Eventually, however, she becomes disheartened with the hippie life style and flees to rural Sainte-Marie-du-Lac, a resort area where she had been with her husband. There the owner of the idyllic resort, L’Auberge de Léa, takes pity on her bedraggled state and poverty and gives Adrienne a job that pays, along with a place to stay.
While there, she discovers a leather pouch of valuable coins, which unknown to her, belongs to Blanche Larue. Blanche is the second prominent woman in this book populated by women. Blanche has been trapped by her husband’s infidelity, but is trying to adjust to being newly widowed and free. Her life had always been dictated by the social norms of the village and she has had to gracefully accept her husband’s dalliances.

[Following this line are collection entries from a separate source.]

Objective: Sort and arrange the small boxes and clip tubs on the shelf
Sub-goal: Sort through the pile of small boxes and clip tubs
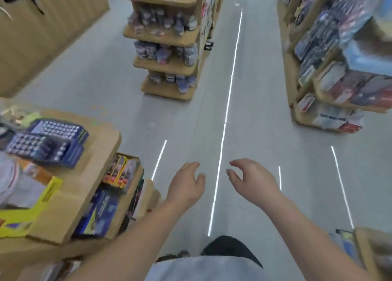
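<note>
Both my hands hang in front of me over the grey aisle floor and hold nothing. My left hand (187,182) and my right hand (251,180) have loosely curled fingers. To my left stands a wooden shelf (101,145) with blue battery packs (47,141) on top, a yellow and brown cardboard box (45,212) near its front, and small boxes (122,170) one level lower. Neither hand touches the shelf. The picture is blurred.
A wooden end shelf (167,36) with jars and bottles stands ahead in the middle. Shelves of packaged goods (331,72) line the right side. Another shelf corner (369,251) is at the lower right. A wooden wall (42,32) is at the far left. Light stripes reflect on the floor (254,121).
</note>
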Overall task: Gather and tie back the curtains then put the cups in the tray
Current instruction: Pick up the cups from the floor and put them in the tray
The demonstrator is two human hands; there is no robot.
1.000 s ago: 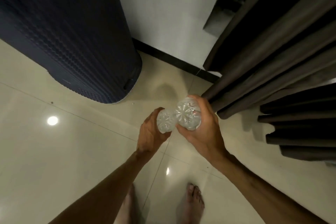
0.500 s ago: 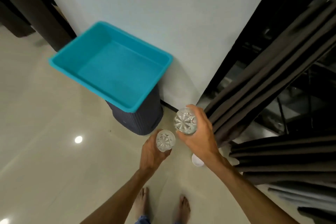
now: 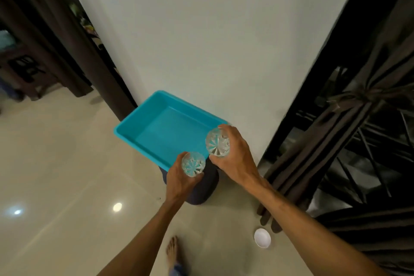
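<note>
My left hand (image 3: 180,180) grips a clear cut-glass cup (image 3: 193,164) just over the near edge of the turquoise tray (image 3: 134,134). My right hand (image 3: 235,159) holds a second cut-glass cup (image 3: 217,144) above the tray's near right corner. The tray is empty and rests on a dark round bin (image 3: 202,188) against the white wall. At the right, the dark brown curtain (image 3: 313,159) hangs gathered and tied with a knot (image 3: 364,93). Another dark curtain (image 3: 56,36) hangs at the left.
A small white bowl (image 3: 262,238) lies on the glossy tiled floor near the curtain's foot. My bare foot (image 3: 173,251) shows below. A dark window grille (image 3: 369,152) stands behind the right curtain. Dim furniture (image 3: 22,69) sits at far left.
The view rose from the floor and bin to the wall and tray. Both hands, still holding the cups, moved forward and now hover over the tray's near edge.
</note>
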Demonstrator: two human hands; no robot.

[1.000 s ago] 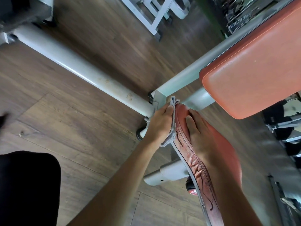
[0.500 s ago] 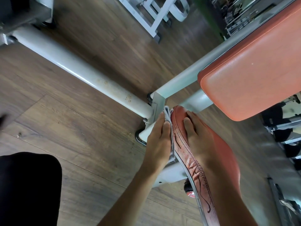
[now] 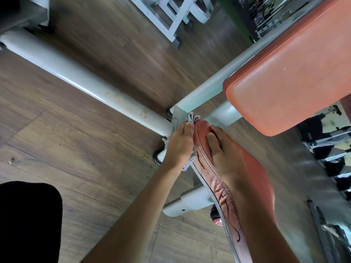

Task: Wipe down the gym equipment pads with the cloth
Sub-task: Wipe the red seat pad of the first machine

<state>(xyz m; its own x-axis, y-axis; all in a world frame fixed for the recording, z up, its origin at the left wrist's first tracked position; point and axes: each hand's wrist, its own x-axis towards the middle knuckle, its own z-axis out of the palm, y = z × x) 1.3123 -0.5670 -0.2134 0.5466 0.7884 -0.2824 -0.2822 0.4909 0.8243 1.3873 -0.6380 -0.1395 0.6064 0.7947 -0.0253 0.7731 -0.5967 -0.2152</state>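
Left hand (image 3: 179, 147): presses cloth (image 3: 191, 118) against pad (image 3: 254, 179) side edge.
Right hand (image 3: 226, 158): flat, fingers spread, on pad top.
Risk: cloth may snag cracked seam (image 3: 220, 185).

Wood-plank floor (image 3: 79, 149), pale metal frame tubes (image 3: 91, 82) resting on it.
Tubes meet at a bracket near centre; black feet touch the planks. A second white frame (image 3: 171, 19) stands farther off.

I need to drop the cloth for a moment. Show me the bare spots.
Bare floor lies left of the white frame tube. The big orange pad is bare. It is crowded at the frame joint, where the left hand, cloth and right hand meet.
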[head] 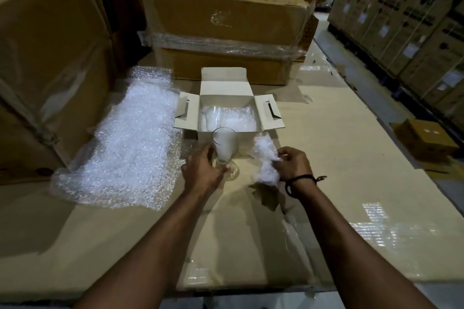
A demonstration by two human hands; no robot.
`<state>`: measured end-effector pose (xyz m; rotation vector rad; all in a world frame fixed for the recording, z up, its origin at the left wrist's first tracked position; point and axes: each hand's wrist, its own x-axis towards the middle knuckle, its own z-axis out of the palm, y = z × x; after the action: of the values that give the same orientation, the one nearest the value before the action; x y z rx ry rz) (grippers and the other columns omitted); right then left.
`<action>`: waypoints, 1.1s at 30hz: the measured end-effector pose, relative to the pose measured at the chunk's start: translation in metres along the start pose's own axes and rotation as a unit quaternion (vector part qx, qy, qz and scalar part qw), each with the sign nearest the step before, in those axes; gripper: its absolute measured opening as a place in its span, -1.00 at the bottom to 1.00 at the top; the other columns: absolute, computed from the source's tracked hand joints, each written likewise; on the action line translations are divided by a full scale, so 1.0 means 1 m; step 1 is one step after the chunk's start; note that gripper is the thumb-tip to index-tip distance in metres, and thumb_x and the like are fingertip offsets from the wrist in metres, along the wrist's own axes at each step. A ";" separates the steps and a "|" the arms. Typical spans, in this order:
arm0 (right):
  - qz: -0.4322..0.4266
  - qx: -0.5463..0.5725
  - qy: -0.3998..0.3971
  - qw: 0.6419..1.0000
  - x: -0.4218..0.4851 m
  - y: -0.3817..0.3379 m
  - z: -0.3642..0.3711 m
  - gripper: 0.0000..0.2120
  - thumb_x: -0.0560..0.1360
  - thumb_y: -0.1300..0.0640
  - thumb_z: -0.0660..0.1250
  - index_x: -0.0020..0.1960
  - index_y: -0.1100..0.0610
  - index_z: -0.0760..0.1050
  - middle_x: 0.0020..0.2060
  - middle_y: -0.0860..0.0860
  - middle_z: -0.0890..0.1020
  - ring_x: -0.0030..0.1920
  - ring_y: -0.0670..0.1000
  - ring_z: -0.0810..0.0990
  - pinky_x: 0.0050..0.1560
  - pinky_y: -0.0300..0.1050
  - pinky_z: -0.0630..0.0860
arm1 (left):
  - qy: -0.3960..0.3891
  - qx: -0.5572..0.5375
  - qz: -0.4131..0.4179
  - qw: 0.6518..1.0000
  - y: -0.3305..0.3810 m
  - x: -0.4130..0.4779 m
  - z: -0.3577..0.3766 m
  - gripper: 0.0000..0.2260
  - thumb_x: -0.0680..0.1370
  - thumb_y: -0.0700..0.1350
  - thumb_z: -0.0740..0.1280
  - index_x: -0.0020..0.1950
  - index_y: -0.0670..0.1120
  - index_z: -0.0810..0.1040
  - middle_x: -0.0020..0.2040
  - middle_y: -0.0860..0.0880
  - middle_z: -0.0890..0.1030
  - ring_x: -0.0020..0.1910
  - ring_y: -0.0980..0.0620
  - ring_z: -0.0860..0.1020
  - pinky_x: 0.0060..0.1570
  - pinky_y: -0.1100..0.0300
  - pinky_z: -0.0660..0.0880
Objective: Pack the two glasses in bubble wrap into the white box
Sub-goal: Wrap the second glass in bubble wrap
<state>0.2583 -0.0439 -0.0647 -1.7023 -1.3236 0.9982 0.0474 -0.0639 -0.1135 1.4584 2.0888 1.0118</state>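
A stemmed clear glass [224, 147] stuffed with white bubble wrap stands upright on the cardboard surface just in front of the white box [227, 88]. My left hand [202, 169] grips its stem and foot. My right hand [292, 164] holds a crumpled piece of bubble wrap [266, 160] to the right of the glass. The white box is open, its flaps spread. Inside lie another glass [213, 114] at the left and bubble wrap [238, 119] at the right.
A large sheet of bubble wrap [125, 143] lies to the left of the box. Big cardboard cartons [226, 20] stand behind and at the left. A small brown carton [426, 139] sits lower at the right, past the surface's edge.
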 end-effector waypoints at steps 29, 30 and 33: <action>-0.263 -0.459 -0.264 0.807 0.027 -0.120 0.047 -0.58 0.50 0.05 0.34 0.36 -0.05 0.41 0.20 -0.02 0.60 0.19 0.06 0.54 0.20 -0.04 0.47 | -0.030 0.023 0.050 0.998 -0.014 0.018 0.008 -0.55 0.39 0.30 0.39 0.23 0.19 0.53 0.05 -0.02 0.64 0.11 -0.10 0.52 0.11 -0.03 0.43; -0.286 -0.439 -0.239 0.818 0.024 -0.120 0.048 -0.54 0.49 0.07 0.37 0.36 -0.07 0.36 0.16 -0.05 0.61 0.14 0.06 0.56 0.14 -0.04 0.49 | -0.030 0.024 0.051 0.998 -0.013 0.018 0.007 -0.56 0.39 0.29 0.40 0.21 0.18 0.53 0.04 -0.01 0.64 0.11 -0.10 0.52 0.11 -0.01 0.41; -0.350 -0.470 -0.201 0.785 0.016 -0.115 0.063 -0.52 0.49 0.23 0.35 0.34 -0.11 0.38 0.11 -0.06 0.62 0.08 0.05 0.57 -0.01 -0.15 0.46 | -0.023 0.015 0.057 0.998 -0.008 0.015 0.004 -0.58 0.40 0.28 0.40 0.20 0.17 0.54 0.09 0.00 0.63 0.15 -0.10 0.49 0.12 0.00 0.37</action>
<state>0.1589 -0.0008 0.0103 -1.3640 -2.7923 0.2072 0.0391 -0.0508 -0.1206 1.6168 2.0169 0.9820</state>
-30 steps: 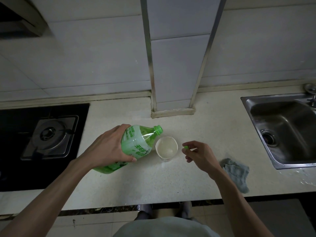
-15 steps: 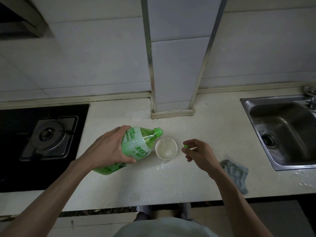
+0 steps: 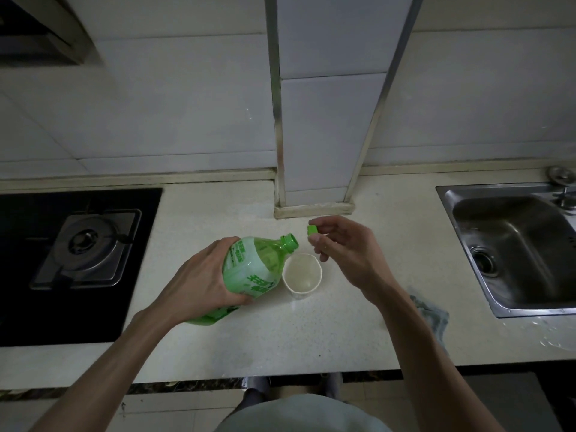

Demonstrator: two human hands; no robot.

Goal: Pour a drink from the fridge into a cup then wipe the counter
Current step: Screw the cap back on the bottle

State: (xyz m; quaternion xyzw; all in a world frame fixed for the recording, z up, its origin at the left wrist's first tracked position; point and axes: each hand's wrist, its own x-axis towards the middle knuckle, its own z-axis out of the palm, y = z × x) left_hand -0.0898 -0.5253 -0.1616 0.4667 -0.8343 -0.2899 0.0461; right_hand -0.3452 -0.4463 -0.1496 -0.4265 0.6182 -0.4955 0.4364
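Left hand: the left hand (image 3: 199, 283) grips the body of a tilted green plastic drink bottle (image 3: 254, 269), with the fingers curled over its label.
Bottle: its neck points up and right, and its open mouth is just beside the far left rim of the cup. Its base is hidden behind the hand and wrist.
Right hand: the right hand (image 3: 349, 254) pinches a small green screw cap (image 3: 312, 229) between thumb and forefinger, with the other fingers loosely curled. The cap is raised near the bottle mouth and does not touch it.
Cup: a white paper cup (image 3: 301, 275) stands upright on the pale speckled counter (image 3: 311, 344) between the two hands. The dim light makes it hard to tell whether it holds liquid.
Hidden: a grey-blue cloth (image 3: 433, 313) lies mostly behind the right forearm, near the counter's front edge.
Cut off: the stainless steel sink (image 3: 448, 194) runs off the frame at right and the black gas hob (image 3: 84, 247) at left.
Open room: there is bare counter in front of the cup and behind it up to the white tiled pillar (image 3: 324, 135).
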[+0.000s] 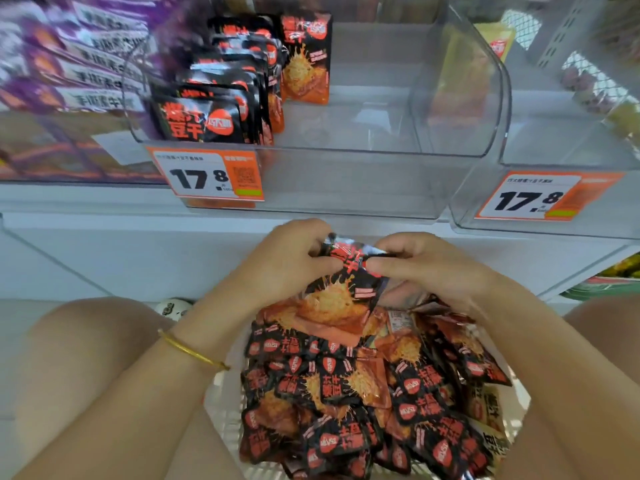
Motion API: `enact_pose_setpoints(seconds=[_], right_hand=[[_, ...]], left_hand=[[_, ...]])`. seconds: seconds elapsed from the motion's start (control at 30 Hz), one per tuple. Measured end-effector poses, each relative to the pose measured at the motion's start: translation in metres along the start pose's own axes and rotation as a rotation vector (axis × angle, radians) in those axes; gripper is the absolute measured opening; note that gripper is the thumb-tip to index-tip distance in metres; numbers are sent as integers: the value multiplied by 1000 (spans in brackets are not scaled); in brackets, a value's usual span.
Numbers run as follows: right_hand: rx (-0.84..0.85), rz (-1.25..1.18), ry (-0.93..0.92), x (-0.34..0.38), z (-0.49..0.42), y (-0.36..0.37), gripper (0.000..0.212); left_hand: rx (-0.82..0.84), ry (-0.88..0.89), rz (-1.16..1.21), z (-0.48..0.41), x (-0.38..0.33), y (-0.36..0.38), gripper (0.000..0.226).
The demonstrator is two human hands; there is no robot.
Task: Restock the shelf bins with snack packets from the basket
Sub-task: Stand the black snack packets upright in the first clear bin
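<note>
- Mid-frame, just over the basket point(221, 407): left hand point(287, 259) + right hand point(427, 268) both pinch one snack packet point(346, 271) by its top, fingers curled. Pickup step imo.
- Yep. Next: lift it into the clear bin point(346, 181) up top, upright beside that row point(225, 98).

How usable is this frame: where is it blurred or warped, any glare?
Head view: purple packets at upper left are smeared by blur, while the left price tag reads sharply. Head view: the packet pinched by the left hand and right hand is soft. Head view: wide-angle bending bows the clear bin; light is even, with a faint sheen on the bin wall.
</note>
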State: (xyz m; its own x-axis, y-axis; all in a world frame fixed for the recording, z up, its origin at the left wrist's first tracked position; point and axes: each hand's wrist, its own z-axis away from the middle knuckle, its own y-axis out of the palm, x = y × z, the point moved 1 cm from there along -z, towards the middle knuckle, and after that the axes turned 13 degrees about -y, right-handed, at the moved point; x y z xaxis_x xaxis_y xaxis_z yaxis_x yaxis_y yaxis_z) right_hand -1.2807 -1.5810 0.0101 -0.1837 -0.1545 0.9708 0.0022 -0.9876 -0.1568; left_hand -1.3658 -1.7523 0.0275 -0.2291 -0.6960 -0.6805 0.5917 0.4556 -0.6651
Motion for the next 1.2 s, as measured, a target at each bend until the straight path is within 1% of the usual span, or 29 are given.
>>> enact_pose_setpoints(seconds=[0.03, 0.07, 0.1, 0.17, 0.2, 0.27, 0.3, 0.33, 0.37, 0.4, 0.43, 0.47, 0.5, 0.57, 0.6, 0.63, 0.67, 0.73, 0.8, 0.87, 0.9, 1.03, 1.17, 1.2], right_hand=[[15, -106, -13, 7, 5, 1, 15], [43, -170, -29, 15, 10, 5, 22], [75, -161, -62, 23, 13, 8, 27], [81, -124, -119, 47, 14, 11, 31], [62, -131, -147, 64, 12, 11, 32], [18, -182, -231, 105, 2, 1, 25], [-9, -192, -281, 127, -8, -6, 26], [-58, -160, -327, 146, -20, -13, 27], [-133, -70, -358, 162, -37, -19, 24], [-226, 41, -369, 170, -58, -24, 19], [-295, 140, -365, 173, -83, -28, 17], [-334, 221, -333, 171, -110, -30, 19], [-345, 276, -265, 165, -137, -31, 24], [-335, 316, -88, 144, -186, -34, 42], [-327, 314, -31, 135, -205, -35, 47], [-336, 339, -9, 126, -221, -38, 49], [-355, 415, -16, 120, -235, -41, 50], [-448, 645, -38, 113, -252, -48, 52], [-533, 737, -44, 110, -260, -49, 46], [-569, 723, -61, 106, -269, -48, 40], [-582, 713, -67, 105, -272, -46, 40], [-619, 684, -75, 107, -286, -36, 55], [-568, 628, -25, 108, -286, -29, 60], [-531, 624, -15, 110, -282, -31, 59]], left_hand=[[1, 17, 95, 7, -5, -10, 11], [-11, 32, 165, 13, -11, -20, 17], [-33, 57, 213, 19, -18, -29, 22], [-91, 123, 308, 27, -32, -48, 16], [-151, 148, 371, 27, -39, -57, 11], [-380, 198, 491, 19, -47, -81, 9], [-524, 232, 494, 15, -50, -94, 8], [-659, 268, 423, 9, -53, -106, 7], [-766, 290, 283, 3, -55, -116, 11], [-829, 292, 105, -6, -54, -123, 20], [-842, 281, -79, -15, -52, -127, 28], [-821, 252, -240, -24, -50, -127, 35], [-792, 218, -362, -30, -47, -124, 39], [-771, 170, -526, -41, -38, -114, 42], [-770, 163, -570, -45, -33, -110, 41], [-771, 171, -590, -48, -28, -106, 41], [-769, 184, -593, -50, -24, -104, 42], [-777, 208, -593, -54, -20, -102, 42], [-784, 225, -591, -55, -19, -102, 41], [-768, 241, -589, -56, -20, -103, 40], [-762, 243, -590, -57, -19, -103, 40], [-771, 249, -592, -58, -17, -102, 40], [-805, 271, -566, -59, -16, -101, 38], [-812, 282, -552, -58, -16, -101, 37]])
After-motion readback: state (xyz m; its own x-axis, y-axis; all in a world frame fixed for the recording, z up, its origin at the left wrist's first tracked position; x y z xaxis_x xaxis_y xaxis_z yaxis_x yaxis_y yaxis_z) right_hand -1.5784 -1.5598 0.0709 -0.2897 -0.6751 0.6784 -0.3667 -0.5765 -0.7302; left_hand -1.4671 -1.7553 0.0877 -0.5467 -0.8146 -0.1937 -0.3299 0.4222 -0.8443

The third woman, Suzanne Rossignol, was the original owner of the auberge many years earlier, and Adrienne finds her journal in the room where she is staying. She discovers that Suzanne’s beloved husband left home to fight in WWI and returned a stranger with a mind destroyed by his experiences. As he became increasingly and erratically brutal to Suzanne, she had to deal with him while providing for them both.
Three women, each in a timeless struggle of oppression and patriarchy, tradition and abuse, against a beautiful backdrop of the tranquil French countryside. Their stories are linked by the social strictures of the time: Adrienne by her husband’s diabolical lengths to find and control her, Blanche by the social stigma of blatantly unfaithful husband, and Suzanne by a village that expects her to deal with the daily danger of her mentally ill husband.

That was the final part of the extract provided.